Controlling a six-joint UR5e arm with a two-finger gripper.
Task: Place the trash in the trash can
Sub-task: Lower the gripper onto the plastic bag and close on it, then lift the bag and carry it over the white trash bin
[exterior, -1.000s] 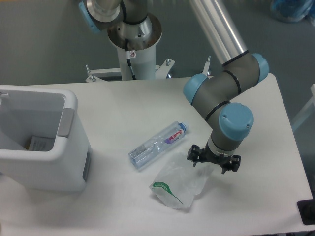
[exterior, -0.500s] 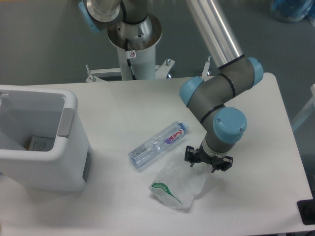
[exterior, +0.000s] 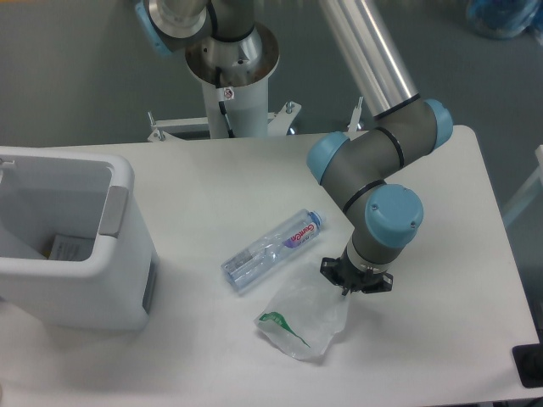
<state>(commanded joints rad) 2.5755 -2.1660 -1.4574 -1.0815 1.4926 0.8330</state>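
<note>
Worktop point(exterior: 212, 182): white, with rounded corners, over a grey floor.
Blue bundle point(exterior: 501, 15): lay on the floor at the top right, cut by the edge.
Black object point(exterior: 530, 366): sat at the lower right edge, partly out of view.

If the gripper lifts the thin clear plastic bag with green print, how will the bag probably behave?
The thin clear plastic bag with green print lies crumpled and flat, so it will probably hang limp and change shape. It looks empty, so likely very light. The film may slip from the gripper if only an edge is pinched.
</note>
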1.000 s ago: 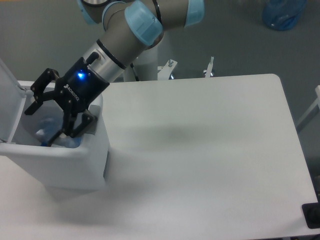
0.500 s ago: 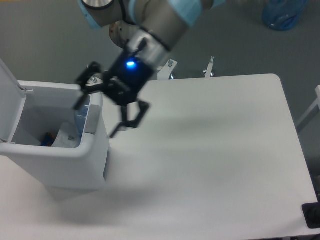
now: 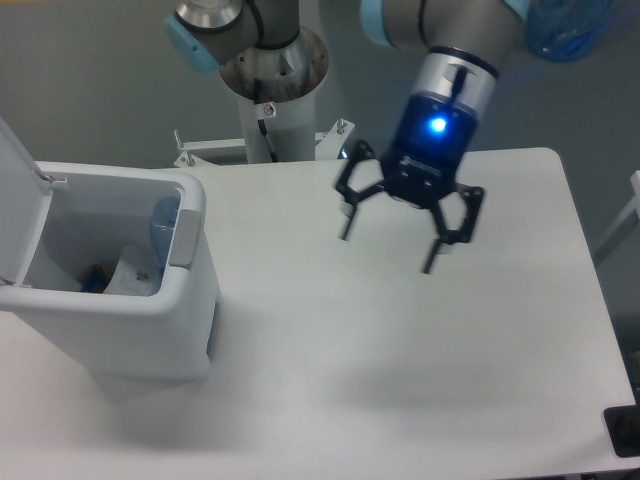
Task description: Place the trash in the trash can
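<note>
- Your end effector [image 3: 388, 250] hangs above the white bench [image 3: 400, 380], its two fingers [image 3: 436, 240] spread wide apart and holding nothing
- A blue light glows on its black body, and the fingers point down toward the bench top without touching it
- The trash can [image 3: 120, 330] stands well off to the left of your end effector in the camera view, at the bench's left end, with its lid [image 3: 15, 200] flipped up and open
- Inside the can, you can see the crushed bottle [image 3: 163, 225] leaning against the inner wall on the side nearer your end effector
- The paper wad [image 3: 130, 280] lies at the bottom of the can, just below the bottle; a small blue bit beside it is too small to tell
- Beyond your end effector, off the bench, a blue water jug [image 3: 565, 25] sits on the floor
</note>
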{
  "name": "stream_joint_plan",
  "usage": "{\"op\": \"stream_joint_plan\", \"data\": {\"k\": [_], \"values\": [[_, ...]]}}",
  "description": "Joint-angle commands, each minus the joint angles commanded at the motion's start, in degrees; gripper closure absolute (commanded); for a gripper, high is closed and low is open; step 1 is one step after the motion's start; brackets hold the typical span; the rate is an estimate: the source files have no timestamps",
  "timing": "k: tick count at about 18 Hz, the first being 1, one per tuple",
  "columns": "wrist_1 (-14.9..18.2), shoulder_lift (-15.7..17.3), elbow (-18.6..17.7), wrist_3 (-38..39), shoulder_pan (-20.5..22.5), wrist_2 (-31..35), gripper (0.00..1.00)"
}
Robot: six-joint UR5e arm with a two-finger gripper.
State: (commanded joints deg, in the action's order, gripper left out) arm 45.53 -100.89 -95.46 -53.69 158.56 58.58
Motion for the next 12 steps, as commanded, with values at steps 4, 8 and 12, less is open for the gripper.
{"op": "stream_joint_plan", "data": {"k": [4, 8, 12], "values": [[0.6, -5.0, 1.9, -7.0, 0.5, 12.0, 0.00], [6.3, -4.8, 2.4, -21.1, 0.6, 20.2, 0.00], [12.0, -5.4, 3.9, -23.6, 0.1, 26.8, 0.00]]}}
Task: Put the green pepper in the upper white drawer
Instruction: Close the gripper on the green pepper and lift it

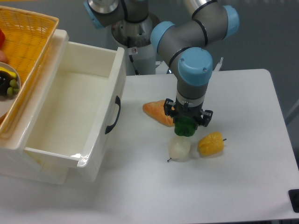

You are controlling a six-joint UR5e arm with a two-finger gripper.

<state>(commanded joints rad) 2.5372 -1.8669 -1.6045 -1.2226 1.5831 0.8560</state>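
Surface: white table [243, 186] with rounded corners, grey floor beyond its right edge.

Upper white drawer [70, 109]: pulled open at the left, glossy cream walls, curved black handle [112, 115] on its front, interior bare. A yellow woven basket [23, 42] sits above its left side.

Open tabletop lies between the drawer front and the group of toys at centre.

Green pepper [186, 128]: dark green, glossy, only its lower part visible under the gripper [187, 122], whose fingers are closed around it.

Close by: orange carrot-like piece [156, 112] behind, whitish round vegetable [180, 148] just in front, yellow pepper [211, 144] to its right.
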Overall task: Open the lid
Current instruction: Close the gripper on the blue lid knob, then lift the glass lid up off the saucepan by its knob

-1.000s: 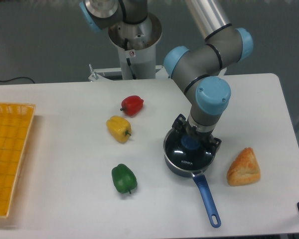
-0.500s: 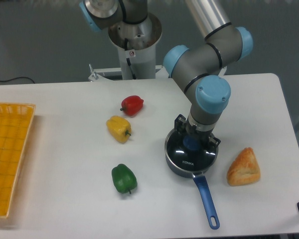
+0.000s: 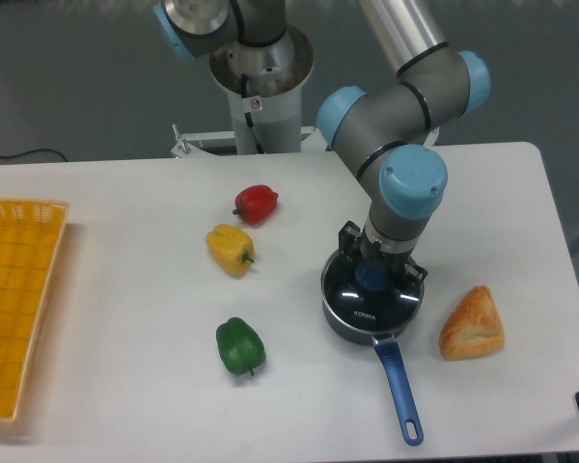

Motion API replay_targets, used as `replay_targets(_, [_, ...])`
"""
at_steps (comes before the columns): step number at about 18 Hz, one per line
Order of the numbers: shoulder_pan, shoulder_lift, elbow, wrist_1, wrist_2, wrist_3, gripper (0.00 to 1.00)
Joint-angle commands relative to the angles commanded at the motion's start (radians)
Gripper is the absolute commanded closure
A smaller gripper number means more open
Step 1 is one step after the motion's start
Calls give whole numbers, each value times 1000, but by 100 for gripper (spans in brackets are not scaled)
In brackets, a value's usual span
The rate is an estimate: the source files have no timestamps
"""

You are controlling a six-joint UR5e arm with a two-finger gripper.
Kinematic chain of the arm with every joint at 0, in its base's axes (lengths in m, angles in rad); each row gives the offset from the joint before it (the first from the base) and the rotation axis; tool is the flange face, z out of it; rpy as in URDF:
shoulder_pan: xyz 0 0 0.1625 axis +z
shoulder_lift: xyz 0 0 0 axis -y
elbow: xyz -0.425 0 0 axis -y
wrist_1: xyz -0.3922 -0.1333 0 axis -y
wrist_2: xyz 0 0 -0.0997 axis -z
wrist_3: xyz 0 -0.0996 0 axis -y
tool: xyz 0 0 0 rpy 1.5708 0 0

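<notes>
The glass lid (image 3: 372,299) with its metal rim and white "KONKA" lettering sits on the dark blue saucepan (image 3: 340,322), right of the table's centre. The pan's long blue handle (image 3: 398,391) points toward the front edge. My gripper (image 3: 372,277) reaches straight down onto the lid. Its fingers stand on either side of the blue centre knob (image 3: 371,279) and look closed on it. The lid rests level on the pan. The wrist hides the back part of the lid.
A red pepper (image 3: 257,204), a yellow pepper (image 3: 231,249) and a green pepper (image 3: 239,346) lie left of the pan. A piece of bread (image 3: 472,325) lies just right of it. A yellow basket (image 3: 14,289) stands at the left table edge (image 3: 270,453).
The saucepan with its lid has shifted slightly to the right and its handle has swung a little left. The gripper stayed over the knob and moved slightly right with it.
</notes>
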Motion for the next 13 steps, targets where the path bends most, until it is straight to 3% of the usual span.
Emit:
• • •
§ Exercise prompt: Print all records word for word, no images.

§ Solution for this task:
Controlling a six-joint UR5e arm with a two-finger gripper.
Task: Place the trash in the trash can
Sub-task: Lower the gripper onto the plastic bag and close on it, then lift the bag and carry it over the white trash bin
[exterior, -1.000s] 
[exterior, -0.500s] 
[exterior, +0.000s] 
<state>(commanded joints rad) 2.5755 -2.1660 -1.4574 -1.0815 1.4926 0.8330</state>
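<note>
Worktop point(exterior: 212, 182): white, with rounded corners, over a grey floor.
Blue bundle point(exterior: 501, 15): lay on the floor at the top right, cut by the edge.
Black object point(exterior: 530, 366): sat at the lower right edge, partly out of view.

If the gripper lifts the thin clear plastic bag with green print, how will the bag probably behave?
The thin clear plastic bag with green print lies crumpled and flat, so it will probably hang limp and change shape. It looks empty, so likely very light. The film may slip from the gripper if only an edge is pinched.
</note>
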1.000 s ago: 
0.500 s ago: 
now: 
Task description: Place the trash in the trash can
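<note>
- Your end effector [image 3: 388, 250] hangs above the white bench [image 3: 400, 380], its two fingers [image 3: 436, 240] spread wide apart and holding nothing
- A blue light glows on its black body, and the fingers point down toward the bench top without touching it
- The trash can [image 3: 120, 330] stands well off to the left of your end effector in the camera view, at the bench's left end, with its lid [image 3: 15, 200] flipped up and open
- Inside the can, you can see the crushed bottle [image 3: 163, 225] leaning against the inner wall on the side nearer your end effector
- The paper wad [image 3: 130, 280] lies at the bottom of the can, just below the bottle; a small blue bit beside it is too small to tell
- Beyond your end effector, off the bench, a blue water jug [image 3: 565, 25] sits on the floor
</note>
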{
  "name": "stream_joint_plan",
  "usage": "{\"op\": \"stream_joint_plan\", \"data\": {\"k\": [_], \"values\": [[_, ...]]}}",
  "description": "Joint-angle commands, each minus the joint angles commanded at the motion's start, in degrees; gripper closure absolute (commanded); for a gripper, high is closed and low is open; step 1 is one step after the motion's start; brackets hold the typical span; the rate is an estimate: the source files have no timestamps",
  "timing": "k: tick count at about 18 Hz, the first being 1, one per tuple",
  "columns": "wrist_1 (-14.9..18.2), shoulder_lift (-15.7..17.3), elbow (-18.6..17.7), wrist_3 (-38..39), shoulder_pan (-20.5..22.5), wrist_2 (-31..35), gripper (0.00..1.00)"
}
Robot: six-joint UR5e arm with a two-finger gripper.
State: (commanded joints deg, in the action's order, gripper left out) arm 45.53 -100.89 -95.46 -53.69 158.56 58.58
Motion for the next 12 steps, as commanded, with values at steps 4, 8 and 12, less is open for the gripper.
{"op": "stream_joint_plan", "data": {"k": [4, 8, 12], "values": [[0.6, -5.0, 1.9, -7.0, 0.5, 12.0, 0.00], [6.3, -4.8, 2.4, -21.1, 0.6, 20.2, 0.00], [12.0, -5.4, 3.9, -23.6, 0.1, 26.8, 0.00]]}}
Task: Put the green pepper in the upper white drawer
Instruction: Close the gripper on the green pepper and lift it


You are controlling a six-joint UR5e arm with a two-finger gripper.

<state>(commanded joints rad) 2.5372 -1.8669 -1.6045 -1.2226 1.5831 0.8560</state>
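Surface: white table [243, 186] with rounded corners, grey floor beyond its right edge.

Upper white drawer [70, 109]: pulled open at the left, glossy cream walls, curved black handle [112, 115] on its front, interior bare. A yellow woven basket [23, 42] sits above its left side.

Open tabletop lies between the drawer front and the group of toys at centre.

Green pepper [186, 128]: dark green, glossy, only its lower part visible under the gripper [187, 122], whose fingers are closed around it.

Close by: orange carrot-like piece [156, 112] behind, whitish round vegetable [180, 148] just in front, yellow pepper [211, 144] to its right.
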Overall task: Open the lid
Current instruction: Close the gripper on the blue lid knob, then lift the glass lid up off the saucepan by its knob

-1.000s: 
-0.500s: 
+0.000s: 

Motion API replay_targets, used as `replay_targets(_, [_, ...])`
"""
at_steps (comes before the columns): step number at about 18 Hz, one per line
Order of the numbers: shoulder_pan, shoulder_lift, elbow, wrist_1, wrist_2, wrist_3, gripper (0.00 to 1.00)
Joint-angle commands relative to the angles commanded at the motion's start (radians)
Gripper is the absolute commanded closure
A smaller gripper number means more open
Step 1 is one step after the motion's start
Calls give whole numbers, each value times 1000, but by 100 for gripper (spans in brackets are not scaled)
In brackets, a value's usual span
The rate is an estimate: the source files have no timestamps
"""

You are controlling a six-joint UR5e arm with a two-finger gripper.
Kinematic chain of the arm with every joint at 0, in its base's axes (lengths in m, angles in rad); each row gives the offset from the joint before it (the first from the base) and the rotation axis; tool is the flange face, z out of it; rpy as in URDF:
shoulder_pan: xyz 0 0 0.1625 axis +z
shoulder_lift: xyz 0 0 0 axis -y
elbow: xyz -0.425 0 0 axis -y
wrist_1: xyz -0.3922 -0.1333 0 axis -y
wrist_2: xyz 0 0 -0.0997 axis -z
wrist_3: xyz 0 -0.0996 0 axis -y
tool: xyz 0 0 0 rpy 1.5708 0 0

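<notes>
The glass lid (image 3: 372,299) with its metal rim and white "KONKA" lettering sits on the dark blue saucepan (image 3: 340,322), right of the table's centre. The pan's long blue handle (image 3: 398,391) points toward the front edge. My gripper (image 3: 372,277) reaches straight down onto the lid. Its fingers stand on either side of the blue centre knob (image 3: 371,279) and look closed on it. The lid rests level on the pan. The wrist hides the back part of the lid.
A red pepper (image 3: 257,204), a yellow pepper (image 3: 231,249) and a green pepper (image 3: 239,346) lie left of the pan. A piece of bread (image 3: 472,325) lies just right of it. A yellow basket (image 3: 14,289) stands at the left table edge (image 3: 270,453).
The saucepan with its lid has shifted slightly to the right and its handle has swung a little left. The gripper stayed over the knob and moved slightly right with it.
</notes>
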Motion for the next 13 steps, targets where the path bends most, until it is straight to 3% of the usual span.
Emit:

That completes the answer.